The images you ingest from repetitive TV advertising––and now social media “influencers”––will permanently occupy your mind. Forever. You cannot get rid of them. This brings astounding advantages to the senders of mass-media imagery. It confirms their ability to permanently implant and to “occupy” mass consciousness. The power relationship is profoundly, insidiously inequitable.
3. RESIST THESE TECHCELS
And then computer networks arrived, which coupled with finance and capital to produce a cohort of biophobic-technophiliac horrorpeople.
Opening paragraphs from Becca Rothfeld review in the Washington Post of Ray Kurzweil’s new book, The Singularity Is Nearer: When We Merge With AI:
There is a meme, popular among tech world insiders, that distinguishes between two types of people: wordcels and shape rotators. Wordcels are humanists, effete creatures who trade in anachronisms like writing and philosophy. Shape rotators, in contrast, are staunchly modern, possessed of a ruthlessly practical intelligence. They are the movers and shakers — the engineers and programmers who congregate in Silicon Valley in hopes of remaking the world.
The wordcel/shape rotator dichotomy — a 21st-century update of the right-brained vs. left-brained taxonomy — may appear laughably reductive, but it is only half ironic. When tech billionaire, venture capitalist and Silicon Valley darling Marc Andreessen tweeted disparagingly about the other half — the wordcels — he was expressing a view that he seemed to hold sincerely. His cohort of digital disrupters is disdainful of an entire domain of human endeavor, which may explain why its denizens are so eager to shed their personhood and transform into machines.2
4. PODS AT AN ODD INTERSECTION
Now that I’m all caught up on the contemporary magical realist comedy Valley Heat podcast (and its spinoff Good Morning Burbank podcast and—I’m not making this up—the even further spunoff [?] Right Now in the Rancho podcast) and recovered from the absolutely definitive/insane Carlos Castaneda WTF podcast Trickster, I’ve been poking around for something to listen to on the morning jaunts around the park.
Well!

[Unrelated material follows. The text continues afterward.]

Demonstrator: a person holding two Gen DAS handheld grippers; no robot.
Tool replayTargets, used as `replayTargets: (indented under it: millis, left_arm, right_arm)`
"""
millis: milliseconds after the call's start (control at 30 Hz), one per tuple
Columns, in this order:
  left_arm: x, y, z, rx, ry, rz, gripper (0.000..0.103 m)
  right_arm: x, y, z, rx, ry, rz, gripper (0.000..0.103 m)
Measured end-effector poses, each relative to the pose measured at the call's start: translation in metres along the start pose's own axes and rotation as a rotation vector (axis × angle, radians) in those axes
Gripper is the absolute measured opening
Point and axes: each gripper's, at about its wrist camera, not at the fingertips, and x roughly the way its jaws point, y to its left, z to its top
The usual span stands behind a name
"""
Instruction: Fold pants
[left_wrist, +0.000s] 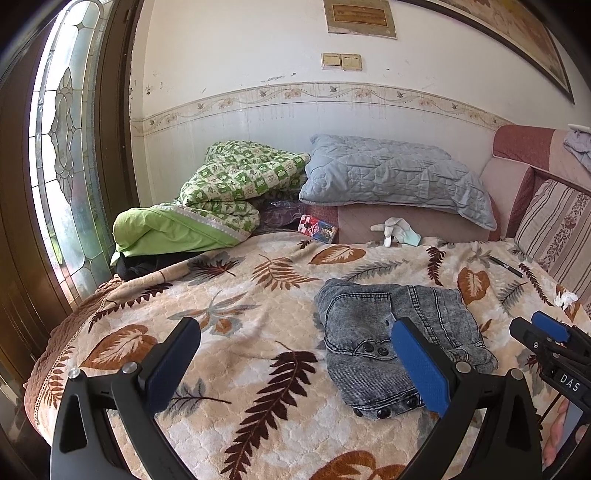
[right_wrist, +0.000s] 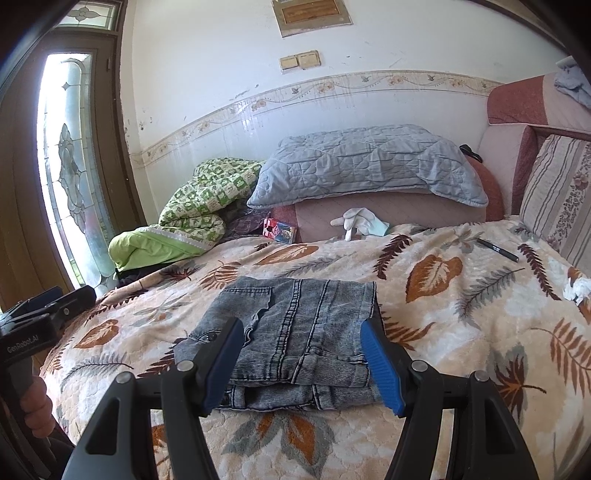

In my moment of pre-morning walk need, I came across the following recommendations, which I have not yet tried out, from trusted friend-of-Landline Andrew William Smith aka Andy Sunfrog, which I now share onto you. Here’s Andy:
The last few years, I have discovered some amazing storytelling/narrative podcasts that hold an odd intersection where crime & counterculture, underground music & lefty politics/activism meet. They also work as an entire story, so these lend themselves to binges on long drives or for listening during certain chores or walks or work projects…
Mother Country Radicals -- a child of the Weatherpeople & 70s militant revolutionaries retells the story of those times & that movement from the perspective of being reared in it
City of the Rails -- a mother learns & lives & gives us a glimpse of modern hobo-train-hopping subcultures & even the railroad industry from the lens of almost losing her daughter to the lifestyle
I Was Never There -- a deliciously loving deep dive into the place where 70s back-to-the-land meets 80s punk rock anarchy, centered around the mysterious disappearance of Marsha Ferber, the agitator & organizer at West Virginia club called the Underground Railroad (still open & hosting shows as 123 Pleasant Street).
5. MASTERS OF THE HIGH FREQUENCY AIRWAVES
Had enough with people and their machines?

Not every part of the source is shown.